EXERCISE> In the records below, the line with "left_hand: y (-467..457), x" opens the range and the line with "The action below" closes it; print that range exactly and nothing else.
────────
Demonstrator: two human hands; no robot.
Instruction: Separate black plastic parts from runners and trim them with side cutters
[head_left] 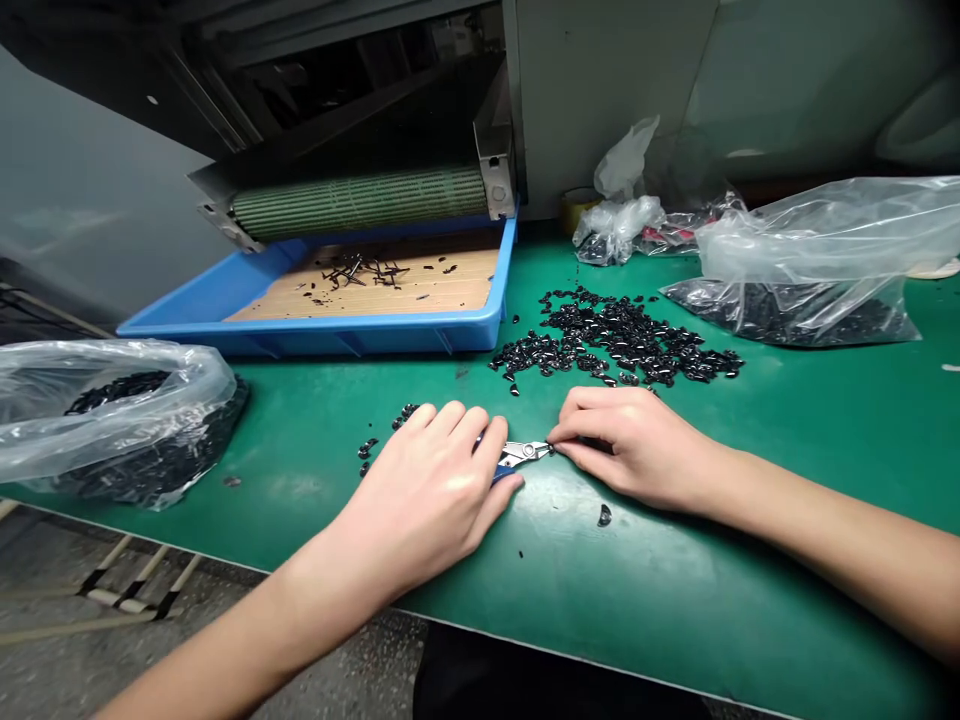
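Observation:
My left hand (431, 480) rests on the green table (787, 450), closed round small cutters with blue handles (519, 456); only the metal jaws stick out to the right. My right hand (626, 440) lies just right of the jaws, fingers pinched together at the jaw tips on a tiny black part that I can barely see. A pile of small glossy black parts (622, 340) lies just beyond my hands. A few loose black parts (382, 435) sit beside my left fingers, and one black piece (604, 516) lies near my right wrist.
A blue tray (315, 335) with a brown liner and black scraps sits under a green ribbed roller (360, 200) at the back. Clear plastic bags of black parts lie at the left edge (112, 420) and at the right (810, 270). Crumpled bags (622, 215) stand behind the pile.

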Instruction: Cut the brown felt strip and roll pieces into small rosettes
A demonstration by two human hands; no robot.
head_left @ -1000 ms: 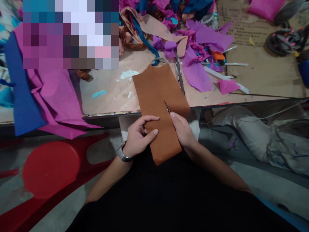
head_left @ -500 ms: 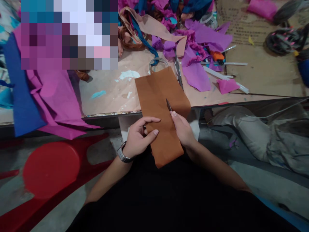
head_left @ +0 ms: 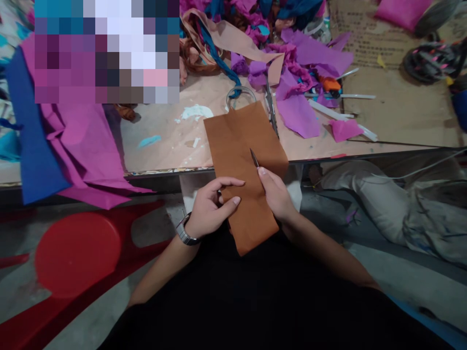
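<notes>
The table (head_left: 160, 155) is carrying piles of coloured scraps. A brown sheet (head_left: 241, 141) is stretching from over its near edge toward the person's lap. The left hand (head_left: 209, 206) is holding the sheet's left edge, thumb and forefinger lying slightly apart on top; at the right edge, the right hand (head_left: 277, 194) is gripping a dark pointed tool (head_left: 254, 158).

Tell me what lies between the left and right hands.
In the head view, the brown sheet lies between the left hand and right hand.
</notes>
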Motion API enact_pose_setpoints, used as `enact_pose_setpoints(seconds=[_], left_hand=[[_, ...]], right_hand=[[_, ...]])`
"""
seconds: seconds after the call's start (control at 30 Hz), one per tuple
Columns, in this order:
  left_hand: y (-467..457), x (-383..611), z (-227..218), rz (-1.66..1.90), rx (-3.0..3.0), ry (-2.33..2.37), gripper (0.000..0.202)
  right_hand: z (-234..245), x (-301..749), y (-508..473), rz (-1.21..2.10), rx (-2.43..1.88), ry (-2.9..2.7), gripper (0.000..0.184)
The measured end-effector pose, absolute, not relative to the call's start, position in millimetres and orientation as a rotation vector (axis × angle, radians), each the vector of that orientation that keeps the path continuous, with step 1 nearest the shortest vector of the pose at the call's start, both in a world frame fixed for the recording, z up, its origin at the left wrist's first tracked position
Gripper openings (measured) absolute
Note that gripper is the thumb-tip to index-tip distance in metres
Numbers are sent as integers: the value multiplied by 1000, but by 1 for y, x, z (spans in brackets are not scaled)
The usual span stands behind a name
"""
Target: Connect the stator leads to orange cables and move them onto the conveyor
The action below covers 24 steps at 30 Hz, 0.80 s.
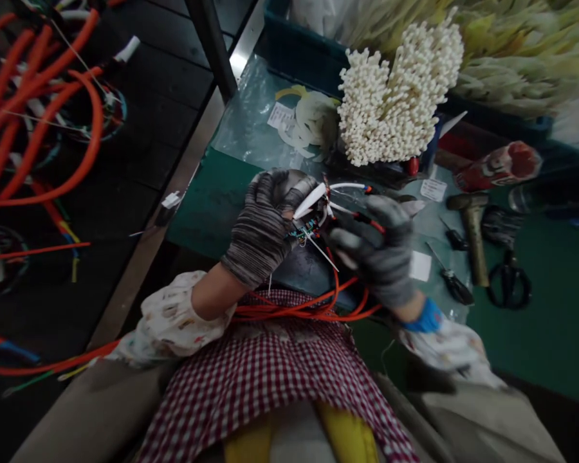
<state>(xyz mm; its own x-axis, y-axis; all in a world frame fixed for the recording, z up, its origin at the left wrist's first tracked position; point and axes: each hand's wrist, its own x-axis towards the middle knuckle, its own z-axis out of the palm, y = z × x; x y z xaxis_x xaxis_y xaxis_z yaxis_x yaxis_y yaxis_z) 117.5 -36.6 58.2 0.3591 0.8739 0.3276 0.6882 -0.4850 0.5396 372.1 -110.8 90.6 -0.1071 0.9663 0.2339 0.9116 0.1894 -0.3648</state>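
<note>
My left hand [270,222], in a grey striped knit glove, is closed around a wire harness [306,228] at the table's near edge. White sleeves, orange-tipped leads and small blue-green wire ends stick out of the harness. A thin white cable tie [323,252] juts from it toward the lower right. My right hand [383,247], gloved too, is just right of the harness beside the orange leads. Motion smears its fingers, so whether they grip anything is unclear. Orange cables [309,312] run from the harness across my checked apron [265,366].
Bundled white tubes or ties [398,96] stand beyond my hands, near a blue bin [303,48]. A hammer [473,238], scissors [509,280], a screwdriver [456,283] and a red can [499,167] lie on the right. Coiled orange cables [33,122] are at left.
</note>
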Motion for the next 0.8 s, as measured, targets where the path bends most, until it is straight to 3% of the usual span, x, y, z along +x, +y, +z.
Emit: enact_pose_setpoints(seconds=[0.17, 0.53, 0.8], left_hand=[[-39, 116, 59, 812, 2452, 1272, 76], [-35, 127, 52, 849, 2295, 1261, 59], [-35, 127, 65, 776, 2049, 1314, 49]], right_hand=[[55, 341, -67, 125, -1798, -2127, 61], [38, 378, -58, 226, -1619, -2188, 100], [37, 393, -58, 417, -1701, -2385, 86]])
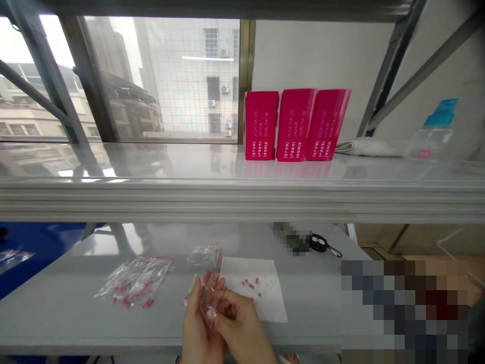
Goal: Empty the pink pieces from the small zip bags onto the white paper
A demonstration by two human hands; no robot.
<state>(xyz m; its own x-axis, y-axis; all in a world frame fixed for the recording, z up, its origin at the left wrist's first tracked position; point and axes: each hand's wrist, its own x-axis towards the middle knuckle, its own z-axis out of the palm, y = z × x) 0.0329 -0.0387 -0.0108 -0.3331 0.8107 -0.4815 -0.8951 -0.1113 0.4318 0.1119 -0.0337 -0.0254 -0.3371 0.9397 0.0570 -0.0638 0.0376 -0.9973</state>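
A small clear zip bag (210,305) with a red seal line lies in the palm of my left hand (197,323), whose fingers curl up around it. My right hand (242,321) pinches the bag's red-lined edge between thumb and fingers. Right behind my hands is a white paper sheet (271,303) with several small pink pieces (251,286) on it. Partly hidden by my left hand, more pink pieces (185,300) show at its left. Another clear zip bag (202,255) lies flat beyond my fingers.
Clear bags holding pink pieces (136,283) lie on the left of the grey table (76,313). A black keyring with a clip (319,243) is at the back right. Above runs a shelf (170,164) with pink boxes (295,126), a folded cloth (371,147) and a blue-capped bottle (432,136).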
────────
ANSWER TO THIS PROBLEM>
  left_hand: y (-467..457), x (-383..611), z (-227..218), rz (-1.66..1.90), rx (-3.0..3.0), ry (-2.33..2.37), gripper (0.000..0.202)
  right_hand: z (-234..245), x (-301..749), y (-508..473), rz (-1.21..2.10), rx (-2.43..1.88), ry (-2.9..2.7), gripper (0.000..0.184)
The measured end-effector pose, absolute, not relative to the call's start, position in millimetres and orientation as a rotation vector (axis × angle, radians), each the vector of that orientation that keeps the path continuous, with step 1 nearest the shortest vector of the pose at the call's start, both in a world frame fixed for the recording, z up, its origin at the left wrist's first tracked position
Gripper openings (measured) absolute
Note that gripper is the thumb-tip to index-tip distance in metres
Numbers are sent as integers: the value multiplied by 1000, but by 1 for y, x, z (spans in brackets are not scaled)
The usual span stands behind a name
"""
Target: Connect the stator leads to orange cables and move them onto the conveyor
The action below covers 24 steps at 30 Hz, 0.80 s.

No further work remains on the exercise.